Required action: For each line below that contains the string "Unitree", copy that line.

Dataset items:

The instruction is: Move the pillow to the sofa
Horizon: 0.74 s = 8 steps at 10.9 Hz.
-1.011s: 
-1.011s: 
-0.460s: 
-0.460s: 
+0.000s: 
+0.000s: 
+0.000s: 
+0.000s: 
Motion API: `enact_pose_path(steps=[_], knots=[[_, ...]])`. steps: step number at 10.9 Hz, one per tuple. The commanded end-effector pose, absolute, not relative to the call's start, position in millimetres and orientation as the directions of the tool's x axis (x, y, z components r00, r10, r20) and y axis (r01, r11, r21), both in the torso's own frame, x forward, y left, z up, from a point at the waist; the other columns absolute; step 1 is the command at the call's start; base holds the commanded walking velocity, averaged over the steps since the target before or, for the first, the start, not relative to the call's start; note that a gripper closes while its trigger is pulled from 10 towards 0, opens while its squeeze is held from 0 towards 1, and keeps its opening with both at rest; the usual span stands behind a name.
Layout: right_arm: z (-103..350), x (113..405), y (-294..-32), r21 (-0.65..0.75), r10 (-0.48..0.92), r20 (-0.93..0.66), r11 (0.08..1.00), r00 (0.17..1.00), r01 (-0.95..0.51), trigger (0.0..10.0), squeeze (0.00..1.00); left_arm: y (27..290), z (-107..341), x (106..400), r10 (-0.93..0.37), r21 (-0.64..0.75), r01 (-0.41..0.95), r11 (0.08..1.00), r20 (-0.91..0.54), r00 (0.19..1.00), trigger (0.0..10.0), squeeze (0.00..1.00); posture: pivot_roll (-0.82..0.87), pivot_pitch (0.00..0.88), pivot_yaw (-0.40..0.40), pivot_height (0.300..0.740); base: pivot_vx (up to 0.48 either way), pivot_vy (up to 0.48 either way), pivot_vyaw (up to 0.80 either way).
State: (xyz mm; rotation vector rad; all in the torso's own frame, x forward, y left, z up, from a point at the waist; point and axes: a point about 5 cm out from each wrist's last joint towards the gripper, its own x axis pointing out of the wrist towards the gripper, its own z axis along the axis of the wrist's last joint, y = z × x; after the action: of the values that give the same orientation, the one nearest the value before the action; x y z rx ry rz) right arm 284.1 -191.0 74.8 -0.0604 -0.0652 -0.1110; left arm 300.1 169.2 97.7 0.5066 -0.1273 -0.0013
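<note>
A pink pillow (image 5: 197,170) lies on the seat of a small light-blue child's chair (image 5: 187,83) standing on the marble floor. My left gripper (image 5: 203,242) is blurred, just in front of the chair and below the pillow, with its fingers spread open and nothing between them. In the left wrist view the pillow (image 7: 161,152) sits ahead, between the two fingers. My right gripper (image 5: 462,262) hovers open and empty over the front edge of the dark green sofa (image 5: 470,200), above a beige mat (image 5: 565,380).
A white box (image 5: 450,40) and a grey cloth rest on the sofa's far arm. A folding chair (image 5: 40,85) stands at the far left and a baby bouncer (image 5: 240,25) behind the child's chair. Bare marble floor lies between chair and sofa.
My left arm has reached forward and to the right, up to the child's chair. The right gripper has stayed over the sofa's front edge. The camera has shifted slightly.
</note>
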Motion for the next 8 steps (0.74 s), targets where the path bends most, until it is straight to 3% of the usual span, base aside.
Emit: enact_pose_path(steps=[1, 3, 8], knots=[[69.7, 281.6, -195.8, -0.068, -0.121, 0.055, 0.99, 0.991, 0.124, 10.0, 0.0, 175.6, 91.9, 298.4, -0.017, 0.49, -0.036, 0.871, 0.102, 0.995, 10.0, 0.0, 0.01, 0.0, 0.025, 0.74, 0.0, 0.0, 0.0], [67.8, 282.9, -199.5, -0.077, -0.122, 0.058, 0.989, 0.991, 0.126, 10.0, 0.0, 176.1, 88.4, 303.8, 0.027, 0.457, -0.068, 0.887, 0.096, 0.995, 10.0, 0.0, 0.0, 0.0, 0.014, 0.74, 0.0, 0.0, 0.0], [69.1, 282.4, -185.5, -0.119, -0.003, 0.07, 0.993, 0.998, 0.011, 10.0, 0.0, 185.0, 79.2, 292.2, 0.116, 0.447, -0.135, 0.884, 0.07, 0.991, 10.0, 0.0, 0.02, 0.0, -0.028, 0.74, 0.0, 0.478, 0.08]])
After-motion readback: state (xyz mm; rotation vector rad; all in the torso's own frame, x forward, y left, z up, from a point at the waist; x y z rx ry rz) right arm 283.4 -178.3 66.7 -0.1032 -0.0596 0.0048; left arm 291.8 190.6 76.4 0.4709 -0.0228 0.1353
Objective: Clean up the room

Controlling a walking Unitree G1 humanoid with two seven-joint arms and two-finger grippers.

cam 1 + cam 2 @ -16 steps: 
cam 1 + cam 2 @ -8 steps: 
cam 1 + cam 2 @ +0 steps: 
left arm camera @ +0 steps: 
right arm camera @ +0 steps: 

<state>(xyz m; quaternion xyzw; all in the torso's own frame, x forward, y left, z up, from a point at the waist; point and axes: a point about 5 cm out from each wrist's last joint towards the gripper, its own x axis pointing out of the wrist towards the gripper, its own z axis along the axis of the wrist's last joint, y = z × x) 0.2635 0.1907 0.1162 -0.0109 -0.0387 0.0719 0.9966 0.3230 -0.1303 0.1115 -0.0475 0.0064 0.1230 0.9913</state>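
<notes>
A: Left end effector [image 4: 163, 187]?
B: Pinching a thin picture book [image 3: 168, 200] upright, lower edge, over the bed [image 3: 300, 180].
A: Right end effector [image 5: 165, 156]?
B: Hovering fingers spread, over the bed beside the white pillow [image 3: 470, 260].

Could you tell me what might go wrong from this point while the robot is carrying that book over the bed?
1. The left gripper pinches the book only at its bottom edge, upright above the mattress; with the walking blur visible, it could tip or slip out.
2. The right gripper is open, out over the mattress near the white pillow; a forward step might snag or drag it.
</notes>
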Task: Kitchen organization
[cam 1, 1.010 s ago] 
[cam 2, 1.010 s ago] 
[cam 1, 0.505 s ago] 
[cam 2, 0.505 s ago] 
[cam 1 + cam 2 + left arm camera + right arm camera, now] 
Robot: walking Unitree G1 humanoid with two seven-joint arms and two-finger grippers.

Completed task:
Controlling a walking Unitree G1 humanoid with two seven-joint arms and two-finger grippers.
Robot: walking Unitree G1 humanoid with two seven-joint arms and two-finger grippers.

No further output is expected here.